Art needs the avant garde to lead it to new movements, but what I ran into was the NEW-OLD with little real movement forward. At the end of my search, I found a built in devisiveness that cannot be dismissed. I did not expect my discovery. I will relay my findings to the reader as succinctly as possible. I do have an opinion but I will leave it to you to form yours.
The movements after Post-structural are summed up in Patrick Bratlinger's 1992 treatise entitled CULTURAL STUDIES AND THE NEW HISTORICISM presented in Montreal. The titles of these movements seem benign but Bratlinger who defines their origins appears apprehensive at best. He begins his presentation:
"In his 1986 essay "What Is Cultural Studies Anyway?" Richard Johnson
suggested that it might be a "post-post-structuralist" movement, and the same
could be said of the New Historicism. [1] In a self-evident way,
anything that comes after poststructuralism is either part of that phenomenon,
from which it only slightly departs, or a new post-something, though it remains
to ask whether this new post-something delivers the mail in such a completely
new way as to displace, deconstruct, or even just somewhat disrupt the previous
delivery system?[2] The "New" Historicism clearly promises novelty, though not
in relation to poststructuralism -- perhaps only in relation to an old historicism
which, in most of its variants, equals Hegelian idealism, Whig liberalism, or
Marxist materialism. Cultural Studies, too, does not always seem especially
new or novel: it often blends Marxist ideological critique, of either an
Althusserian or a Gramscian sort, with an ethnography of everyday life under
capitalism, and it sometimes appears to be completely innocent of poststructuralism.
Rather than advances beyond poststructuralism, the New Historicism and
Cultural Studies movement is best seen either as adaptations of it or escapes from its
more radical implications.

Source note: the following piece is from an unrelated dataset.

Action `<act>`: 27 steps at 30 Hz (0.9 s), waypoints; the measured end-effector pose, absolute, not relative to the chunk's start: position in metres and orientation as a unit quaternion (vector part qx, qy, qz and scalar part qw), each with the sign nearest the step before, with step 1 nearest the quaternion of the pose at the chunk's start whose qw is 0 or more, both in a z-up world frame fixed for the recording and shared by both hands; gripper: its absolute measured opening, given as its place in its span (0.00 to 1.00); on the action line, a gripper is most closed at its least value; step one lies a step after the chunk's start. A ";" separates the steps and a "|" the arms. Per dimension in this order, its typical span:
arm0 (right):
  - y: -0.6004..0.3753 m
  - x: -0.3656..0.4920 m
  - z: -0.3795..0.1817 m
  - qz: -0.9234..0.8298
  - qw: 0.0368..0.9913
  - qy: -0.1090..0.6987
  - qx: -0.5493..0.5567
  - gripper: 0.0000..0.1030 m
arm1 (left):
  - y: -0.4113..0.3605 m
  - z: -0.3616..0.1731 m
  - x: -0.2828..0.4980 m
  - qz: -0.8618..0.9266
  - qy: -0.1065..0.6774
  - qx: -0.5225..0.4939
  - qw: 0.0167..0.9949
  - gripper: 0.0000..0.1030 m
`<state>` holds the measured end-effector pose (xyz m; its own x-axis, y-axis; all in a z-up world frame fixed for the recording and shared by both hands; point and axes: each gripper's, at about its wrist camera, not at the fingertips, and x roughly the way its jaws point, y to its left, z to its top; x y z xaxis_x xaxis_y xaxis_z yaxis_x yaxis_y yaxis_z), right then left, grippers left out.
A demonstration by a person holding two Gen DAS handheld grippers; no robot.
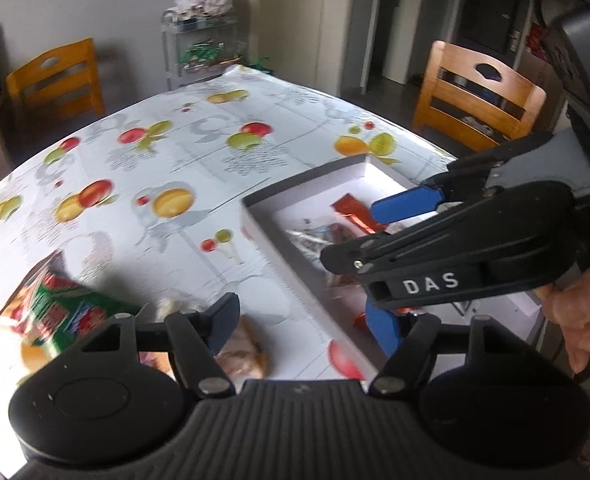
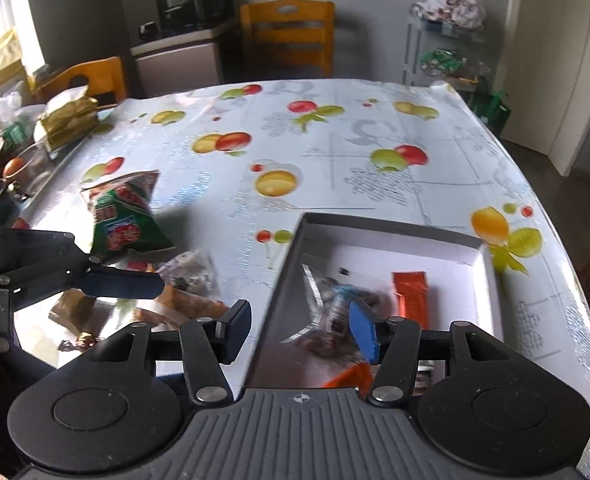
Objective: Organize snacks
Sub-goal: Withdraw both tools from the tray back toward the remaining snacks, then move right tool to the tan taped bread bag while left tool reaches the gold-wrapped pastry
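I see the tabletop (image 2: 335, 148) under a fruit-print cloth, mostly bare across its far half, with its right edge and far corner falling off to dark floor. Yellow wooden chairs (image 2: 291, 36) stand beyond the far edge. On the near right the shallow white box (image 2: 491, 280) sits close to the right edge, its long wall running toward me.

My right tool (image 2: 301, 330) hangs tilted down over the box's left wall, jaws apart with nothing between them; one blue pad is over the box, the other over the cloth. My left tool (image 1: 307, 322) is likewise tilted down over the box's left wall, jaws apart and empty. A hand (image 1: 583, 312) grips the right tool's handle.

Inside the box lie an orange wrapper (image 2: 409, 292) and a blurred clear packet (image 2: 327, 300). Left of the box, on the cloth, the green snack bag (image 2: 125, 216) lies flat, with small wrapped snacks (image 2: 191, 292) loose beside it.
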<state>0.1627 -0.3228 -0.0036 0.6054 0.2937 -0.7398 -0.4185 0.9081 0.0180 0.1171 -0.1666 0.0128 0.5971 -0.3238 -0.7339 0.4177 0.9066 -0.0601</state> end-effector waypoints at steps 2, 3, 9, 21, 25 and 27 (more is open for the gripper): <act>-0.316 0.162 -0.003 0.208 0.891 0.395 -0.084 0.54 | -0.156 0.013 0.116 -0.195 0.400 0.053 0.894 0.68; -0.312 0.162 -0.003 0.212 0.889 0.395 -0.087 0.55 | -0.150 0.013 0.114 -0.187 0.402 0.050 0.895 0.68; -0.291 0.160 -0.004 0.236 0.883 0.394 -0.097 0.57 | -0.121 0.013 0.108 -0.150 0.409 0.038 0.900 0.68; -0.259 0.161 -0.006 0.270 0.872 0.390 -0.124 0.59 | -0.078 0.010 0.093 -0.093 0.417 0.017 0.904 0.68; -0.250 0.159 -0.009 0.282 0.866 0.388 -0.139 0.59 | -0.059 0.002 0.085 -0.067 0.428 0.004 0.901 0.68; -0.246 0.159 -0.012 0.288 0.863 0.390 -0.145 0.59 | -0.051 -0.001 0.083 -0.055 0.433 -0.005 0.900 0.68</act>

They also share many of the same assumptions and
some of the same practitioners. "
--Patrick Bratlinger
Link to the entire paper: http://bit.ly/R4H1kG
Bratlinger's paper clearly delineates the objectives of the New Historicism and Cultural Studies movement. I found further explanation of the less-than-avant-garde movement in a Power Point presentation that I discovered in my research online. It is entitled Cultural Studies : http://hakka.nctu.edu.tw/Hakka-I-facultywebs/iristuan/course/1002%20Critical%20Approaches%20to%20Literature%5CTeaching%20Metarils%5CWeek10/W10-Cultural%20Studies.ppt
I read devisive words in this presentation. You will find the descriptions of the Cultural Studies movement within the presentation at the link above. The presentation's passages lead toward contention between races, genders, classes, and regions of the world. In its bitterness, it offers no solutions or hope.
All peoples and individuals suffer--they rise and they fall and most get back on their knees, rise, and walk again. Freedom and a better way of life should be goals for all who breathe air on this planet. Opportunities to achieve should be available for individuals and nations. At the same time, the fact that not everyone can or wants to succeed should be acknowledged.
The arts also need freedom, not dictates, to exist. What do we do as writers and poets about this philosophy of destruction and centuries of millennial old bitterness--ignore it, deny it exists, or see to it that it doesn't last? I would like to see something new and positive out there on the horizon after Post-structuralism.